The findings of this study will inform the development of a clinical support system for lymphoedema. This platform will be presented for a systematic evaluation of technology acceptance and usability with clinicians using a ‘Think Aloud’ protocol as a next step in this body of work.
Conclusion
A core dataset for the assessment of upper body lymphoedema has been agreed through consensus from clinicians and research experts. This dataset includes both objective clinician-reported outcome measures and descriptors for observed and palpated changes. The dataset extends beyond lymphoedema-specific outcomes to include domains that impact the condition (e.g. joint ROM, BMI) or inform data analysis (e.g. dominance). To reduce clinical variance and enhance communication, this dataset provides a recommended language for reporting change in lymphoedema and provides the foundation for developing a clinical support system for lymphoedema and a learning health environment for the future.
Footnotes
Acknowledgements
Thank you to all respondents who shared their expertise in establishing this dataset and to Sydney Research for funding this research through their Health Informatics Scholarship.

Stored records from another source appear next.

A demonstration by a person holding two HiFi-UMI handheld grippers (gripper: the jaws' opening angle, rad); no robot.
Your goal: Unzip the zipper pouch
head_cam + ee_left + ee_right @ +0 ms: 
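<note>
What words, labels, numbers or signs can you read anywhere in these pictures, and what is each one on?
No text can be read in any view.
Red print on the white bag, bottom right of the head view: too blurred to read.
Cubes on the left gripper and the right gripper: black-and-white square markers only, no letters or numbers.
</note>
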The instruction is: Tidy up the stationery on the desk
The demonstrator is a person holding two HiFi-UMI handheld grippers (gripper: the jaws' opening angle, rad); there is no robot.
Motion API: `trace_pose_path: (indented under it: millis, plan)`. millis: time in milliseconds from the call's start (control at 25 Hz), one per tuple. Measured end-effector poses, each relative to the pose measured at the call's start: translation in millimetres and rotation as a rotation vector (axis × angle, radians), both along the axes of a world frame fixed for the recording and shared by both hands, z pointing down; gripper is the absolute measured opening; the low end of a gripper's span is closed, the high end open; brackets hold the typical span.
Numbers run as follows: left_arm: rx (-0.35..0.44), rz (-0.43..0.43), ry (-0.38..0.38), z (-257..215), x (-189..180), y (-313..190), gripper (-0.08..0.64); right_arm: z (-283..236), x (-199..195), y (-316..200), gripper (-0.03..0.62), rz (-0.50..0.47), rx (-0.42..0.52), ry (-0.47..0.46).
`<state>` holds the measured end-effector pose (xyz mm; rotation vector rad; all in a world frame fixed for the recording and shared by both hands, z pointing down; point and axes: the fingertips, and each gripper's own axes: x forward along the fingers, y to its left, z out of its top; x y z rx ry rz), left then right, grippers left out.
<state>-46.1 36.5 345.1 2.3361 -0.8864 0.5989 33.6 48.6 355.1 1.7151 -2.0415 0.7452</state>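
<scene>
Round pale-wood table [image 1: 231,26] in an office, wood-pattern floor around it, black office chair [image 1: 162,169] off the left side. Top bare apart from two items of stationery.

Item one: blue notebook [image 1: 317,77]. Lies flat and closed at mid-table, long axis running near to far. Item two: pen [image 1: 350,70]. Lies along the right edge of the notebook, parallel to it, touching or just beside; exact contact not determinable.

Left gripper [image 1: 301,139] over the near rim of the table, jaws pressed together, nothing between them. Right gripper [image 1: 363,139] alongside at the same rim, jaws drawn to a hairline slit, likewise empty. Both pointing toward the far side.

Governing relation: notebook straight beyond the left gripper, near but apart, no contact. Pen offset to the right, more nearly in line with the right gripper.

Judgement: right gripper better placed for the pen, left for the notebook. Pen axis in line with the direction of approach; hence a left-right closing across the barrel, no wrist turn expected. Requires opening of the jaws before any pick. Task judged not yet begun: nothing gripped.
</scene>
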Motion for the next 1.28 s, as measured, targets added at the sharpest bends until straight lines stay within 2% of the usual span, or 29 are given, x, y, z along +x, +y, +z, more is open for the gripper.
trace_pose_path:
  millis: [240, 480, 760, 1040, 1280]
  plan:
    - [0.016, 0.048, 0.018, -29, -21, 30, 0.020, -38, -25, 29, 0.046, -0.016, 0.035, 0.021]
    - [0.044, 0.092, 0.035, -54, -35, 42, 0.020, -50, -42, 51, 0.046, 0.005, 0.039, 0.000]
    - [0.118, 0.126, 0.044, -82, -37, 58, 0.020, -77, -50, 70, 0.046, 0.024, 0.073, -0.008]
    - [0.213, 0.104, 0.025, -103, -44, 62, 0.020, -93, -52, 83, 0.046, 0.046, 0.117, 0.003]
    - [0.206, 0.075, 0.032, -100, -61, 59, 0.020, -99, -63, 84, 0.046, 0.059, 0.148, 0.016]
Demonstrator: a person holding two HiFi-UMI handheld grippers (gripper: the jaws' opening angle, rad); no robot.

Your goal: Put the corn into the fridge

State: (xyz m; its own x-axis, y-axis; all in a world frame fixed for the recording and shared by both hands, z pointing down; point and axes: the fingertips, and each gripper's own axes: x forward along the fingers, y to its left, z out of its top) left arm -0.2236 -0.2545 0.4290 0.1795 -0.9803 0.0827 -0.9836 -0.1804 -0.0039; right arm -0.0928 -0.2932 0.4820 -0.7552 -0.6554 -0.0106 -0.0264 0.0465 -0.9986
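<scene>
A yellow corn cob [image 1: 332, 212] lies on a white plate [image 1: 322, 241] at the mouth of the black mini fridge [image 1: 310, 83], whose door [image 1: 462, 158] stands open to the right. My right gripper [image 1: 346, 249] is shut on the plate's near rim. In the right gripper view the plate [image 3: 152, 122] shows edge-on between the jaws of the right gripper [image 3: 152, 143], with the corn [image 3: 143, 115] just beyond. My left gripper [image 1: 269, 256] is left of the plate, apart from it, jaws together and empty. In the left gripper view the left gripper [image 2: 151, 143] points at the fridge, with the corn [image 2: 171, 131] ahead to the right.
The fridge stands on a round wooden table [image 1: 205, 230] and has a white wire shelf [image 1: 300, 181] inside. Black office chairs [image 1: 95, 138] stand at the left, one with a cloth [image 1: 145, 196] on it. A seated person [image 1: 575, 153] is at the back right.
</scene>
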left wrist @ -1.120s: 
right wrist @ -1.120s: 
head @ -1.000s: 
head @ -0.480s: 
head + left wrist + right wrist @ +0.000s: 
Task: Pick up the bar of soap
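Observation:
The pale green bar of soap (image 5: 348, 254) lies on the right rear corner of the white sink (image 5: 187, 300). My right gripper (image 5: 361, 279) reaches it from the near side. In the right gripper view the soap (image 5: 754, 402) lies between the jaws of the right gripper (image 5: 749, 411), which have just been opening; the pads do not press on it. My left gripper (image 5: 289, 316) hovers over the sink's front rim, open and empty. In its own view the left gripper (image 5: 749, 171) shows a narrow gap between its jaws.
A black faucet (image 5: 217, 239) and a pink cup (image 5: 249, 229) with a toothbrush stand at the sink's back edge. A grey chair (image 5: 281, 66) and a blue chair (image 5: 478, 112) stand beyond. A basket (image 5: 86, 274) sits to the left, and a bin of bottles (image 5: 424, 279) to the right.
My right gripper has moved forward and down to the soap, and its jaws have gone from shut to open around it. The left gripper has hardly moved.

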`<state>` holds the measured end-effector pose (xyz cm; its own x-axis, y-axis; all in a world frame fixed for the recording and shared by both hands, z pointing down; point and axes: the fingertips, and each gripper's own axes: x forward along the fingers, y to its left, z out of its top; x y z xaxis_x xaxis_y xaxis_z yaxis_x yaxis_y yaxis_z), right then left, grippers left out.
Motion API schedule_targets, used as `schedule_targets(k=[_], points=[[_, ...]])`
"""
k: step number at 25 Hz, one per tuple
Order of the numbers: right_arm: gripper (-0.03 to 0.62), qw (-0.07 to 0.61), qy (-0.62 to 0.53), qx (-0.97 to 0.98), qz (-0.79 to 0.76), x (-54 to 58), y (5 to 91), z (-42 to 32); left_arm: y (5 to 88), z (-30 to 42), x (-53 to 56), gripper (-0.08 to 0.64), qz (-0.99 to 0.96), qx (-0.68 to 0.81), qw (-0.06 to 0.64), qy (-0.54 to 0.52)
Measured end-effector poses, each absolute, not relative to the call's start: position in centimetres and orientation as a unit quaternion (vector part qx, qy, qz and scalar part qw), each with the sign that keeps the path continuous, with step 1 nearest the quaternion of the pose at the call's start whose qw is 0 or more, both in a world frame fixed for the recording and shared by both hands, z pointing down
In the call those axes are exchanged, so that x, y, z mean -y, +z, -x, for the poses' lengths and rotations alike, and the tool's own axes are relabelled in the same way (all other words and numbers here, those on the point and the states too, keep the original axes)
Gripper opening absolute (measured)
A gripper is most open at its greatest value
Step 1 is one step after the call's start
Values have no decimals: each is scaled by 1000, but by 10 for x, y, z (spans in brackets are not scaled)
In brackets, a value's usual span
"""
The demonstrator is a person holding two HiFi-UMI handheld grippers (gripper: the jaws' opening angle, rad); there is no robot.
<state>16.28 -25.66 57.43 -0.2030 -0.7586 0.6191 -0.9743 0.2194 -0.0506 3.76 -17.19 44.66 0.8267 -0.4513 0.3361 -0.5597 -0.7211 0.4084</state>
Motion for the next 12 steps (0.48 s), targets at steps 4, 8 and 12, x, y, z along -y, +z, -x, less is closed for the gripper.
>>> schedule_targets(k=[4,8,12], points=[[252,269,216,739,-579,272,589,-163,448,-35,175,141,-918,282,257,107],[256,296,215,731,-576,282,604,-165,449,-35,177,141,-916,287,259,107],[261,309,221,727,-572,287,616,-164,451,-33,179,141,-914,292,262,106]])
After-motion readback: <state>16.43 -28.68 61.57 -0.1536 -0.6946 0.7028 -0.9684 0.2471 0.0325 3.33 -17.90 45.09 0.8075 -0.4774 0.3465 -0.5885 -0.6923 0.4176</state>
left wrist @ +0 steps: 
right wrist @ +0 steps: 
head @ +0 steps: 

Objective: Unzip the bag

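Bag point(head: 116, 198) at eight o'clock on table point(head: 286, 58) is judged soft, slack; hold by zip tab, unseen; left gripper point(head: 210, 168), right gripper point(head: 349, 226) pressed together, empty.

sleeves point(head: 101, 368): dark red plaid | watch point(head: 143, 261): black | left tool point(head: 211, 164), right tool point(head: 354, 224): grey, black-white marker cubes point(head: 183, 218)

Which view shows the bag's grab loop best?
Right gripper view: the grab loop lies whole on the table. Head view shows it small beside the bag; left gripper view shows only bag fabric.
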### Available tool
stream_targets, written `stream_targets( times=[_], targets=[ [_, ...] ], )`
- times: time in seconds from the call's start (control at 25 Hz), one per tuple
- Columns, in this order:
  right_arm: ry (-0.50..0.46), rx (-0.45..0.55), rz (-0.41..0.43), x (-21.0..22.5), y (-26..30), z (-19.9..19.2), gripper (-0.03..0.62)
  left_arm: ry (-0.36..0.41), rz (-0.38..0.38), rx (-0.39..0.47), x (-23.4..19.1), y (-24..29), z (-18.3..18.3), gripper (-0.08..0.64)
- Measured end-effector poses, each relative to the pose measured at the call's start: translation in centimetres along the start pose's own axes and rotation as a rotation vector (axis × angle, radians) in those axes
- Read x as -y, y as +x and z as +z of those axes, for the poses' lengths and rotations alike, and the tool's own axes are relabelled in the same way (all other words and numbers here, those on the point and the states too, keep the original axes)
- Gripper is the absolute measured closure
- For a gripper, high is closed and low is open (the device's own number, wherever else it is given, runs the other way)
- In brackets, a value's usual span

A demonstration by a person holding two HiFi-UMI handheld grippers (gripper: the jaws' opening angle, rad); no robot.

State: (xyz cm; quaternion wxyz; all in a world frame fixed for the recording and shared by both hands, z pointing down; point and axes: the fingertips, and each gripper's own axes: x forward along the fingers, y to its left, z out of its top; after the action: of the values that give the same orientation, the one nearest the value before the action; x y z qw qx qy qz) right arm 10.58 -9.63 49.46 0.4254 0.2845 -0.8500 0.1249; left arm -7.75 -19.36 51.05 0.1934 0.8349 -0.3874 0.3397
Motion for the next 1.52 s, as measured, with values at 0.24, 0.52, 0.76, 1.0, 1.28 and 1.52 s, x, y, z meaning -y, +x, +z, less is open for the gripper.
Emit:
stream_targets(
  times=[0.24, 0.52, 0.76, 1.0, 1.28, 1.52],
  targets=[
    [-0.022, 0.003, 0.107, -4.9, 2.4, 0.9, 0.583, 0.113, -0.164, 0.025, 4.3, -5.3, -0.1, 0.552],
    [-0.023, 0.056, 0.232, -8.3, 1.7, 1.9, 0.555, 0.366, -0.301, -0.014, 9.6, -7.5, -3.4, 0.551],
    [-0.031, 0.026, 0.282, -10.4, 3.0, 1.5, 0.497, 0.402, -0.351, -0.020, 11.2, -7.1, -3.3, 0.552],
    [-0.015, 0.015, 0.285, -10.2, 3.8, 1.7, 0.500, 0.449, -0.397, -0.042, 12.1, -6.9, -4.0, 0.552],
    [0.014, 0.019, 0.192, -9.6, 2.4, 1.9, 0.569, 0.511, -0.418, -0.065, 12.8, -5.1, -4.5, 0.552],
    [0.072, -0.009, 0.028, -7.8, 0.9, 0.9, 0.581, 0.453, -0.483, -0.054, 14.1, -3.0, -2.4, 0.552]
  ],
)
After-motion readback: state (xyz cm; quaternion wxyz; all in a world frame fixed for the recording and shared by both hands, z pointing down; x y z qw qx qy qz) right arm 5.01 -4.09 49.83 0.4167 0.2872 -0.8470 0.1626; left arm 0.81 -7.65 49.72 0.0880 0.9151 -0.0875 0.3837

Declaration of conflicting interests
The author(s) declared the following potential conflicts of interest with respect to the research, authorship, and/or publication of this article: Dr Robyn Sierla declares she was employed by Sydney Local Health District while writing this paper. All research for this paper was undertaken independently from her employer as part of her doctoral degree at Ther University of Sydney. All other authors declare no conflicts of interest.
Funding
The author(s) disclosed receipt of the following financial support for the research, authorship, and/or publication of this article: apart from Dr Robyn Sierla. Sydney Research provided funding support to Dr Sierla, quarantining time to lead this investigation.
Data availability statement
The datasets used and/or analysed during the current study are available from the corresponding author on reasonable request.